### [Study material]
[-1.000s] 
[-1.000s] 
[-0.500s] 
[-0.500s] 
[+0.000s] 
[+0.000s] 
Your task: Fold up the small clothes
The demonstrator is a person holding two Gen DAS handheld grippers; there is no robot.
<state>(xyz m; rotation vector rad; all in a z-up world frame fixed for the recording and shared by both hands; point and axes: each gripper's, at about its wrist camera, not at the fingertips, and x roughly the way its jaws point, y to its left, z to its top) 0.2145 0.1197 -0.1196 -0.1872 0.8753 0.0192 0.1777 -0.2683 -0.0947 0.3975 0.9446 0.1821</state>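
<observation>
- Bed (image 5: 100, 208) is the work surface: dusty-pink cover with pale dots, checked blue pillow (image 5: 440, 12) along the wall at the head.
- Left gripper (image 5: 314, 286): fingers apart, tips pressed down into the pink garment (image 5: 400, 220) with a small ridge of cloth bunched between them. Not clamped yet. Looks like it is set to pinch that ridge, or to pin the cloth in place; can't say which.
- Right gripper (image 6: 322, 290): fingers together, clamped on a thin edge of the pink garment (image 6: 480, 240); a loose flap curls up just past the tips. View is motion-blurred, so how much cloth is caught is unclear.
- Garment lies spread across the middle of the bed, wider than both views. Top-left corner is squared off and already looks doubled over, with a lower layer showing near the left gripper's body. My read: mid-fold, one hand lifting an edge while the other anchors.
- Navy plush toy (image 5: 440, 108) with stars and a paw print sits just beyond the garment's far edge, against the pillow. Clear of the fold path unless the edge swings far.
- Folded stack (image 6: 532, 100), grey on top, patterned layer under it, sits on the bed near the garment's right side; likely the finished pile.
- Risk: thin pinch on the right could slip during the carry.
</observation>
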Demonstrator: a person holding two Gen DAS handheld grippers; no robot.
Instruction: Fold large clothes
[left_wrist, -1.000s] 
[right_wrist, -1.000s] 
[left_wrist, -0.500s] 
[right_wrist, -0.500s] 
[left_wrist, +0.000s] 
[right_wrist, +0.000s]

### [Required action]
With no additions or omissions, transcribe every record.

### [Exercise response]
[-1.000s] 
[-1.000s] 
[-0.500s] 
[-0.500s] 
[+0.000s] 
[+0.000s] 
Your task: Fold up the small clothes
The demonstrator is a person holding two Gen DAS handheld grippers; there is no robot.
<state>(xyz m; rotation vector rad; all in a z-up world frame fixed for the recording and shared by both hands; point and axes: each gripper's, at about its wrist camera, not at the fingertips, and x roughly the way its jaws point, y to its left, z to its top) 0.2145 0.1197 -0.1196 -0.1872 0.8753 0.0192 0.1777 -0.2683 -0.0947 0.3975 0.9446 0.1821</state>
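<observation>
- Bed (image 5: 100, 208) is the work surface: dusty-pink cover with pale dots, checked blue pillow (image 5: 440, 12) along the wall at the head.
- Left gripper (image 5: 314, 286): fingers apart, tips pressed down into the pink garment (image 5: 400, 220) with a small ridge of cloth bunched between them. Not clamped yet. Looks like it is set to pinch that ridge, or to pin the cloth in place; can't say which.
- Right gripper (image 6: 322, 290): fingers together, clamped on a thin edge of the pink garment (image 6: 480, 240); a loose flap curls up just past the tips. View is motion-blurred, so how much cloth is caught is unclear.
- Garment lies spread across the middle of the bed, wider than both views. Top-left corner is squared off and already looks doubled over, with a lower layer showing near the left gripper's body. My read: mid-fold, one hand lifting an edge while the other anchors.
- Navy plush toy (image 5: 440, 108) with stars and a paw print sits just beyond the garment's far edge, against the pillow. Clear of the fold path unless the edge swings far.
- Folded stack (image 6: 532, 100), grey on top, patterned layer under it, sits on the bed near the garment's right side; likely the finished pile.
- Risk: thin pinch on the right could slip during the carry.
</observation>
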Demonstrator: a person holding two Gen DAS handheld grippers; no robot.
Instruction: Fold large clothes
[left_wrist, -1.000s] 
[right_wrist, -1.000s] 
[left_wrist, -0.500s] 
[right_wrist, -0.500s] 
[left_wrist, +0.000s] 
[right_wrist, +0.000s]

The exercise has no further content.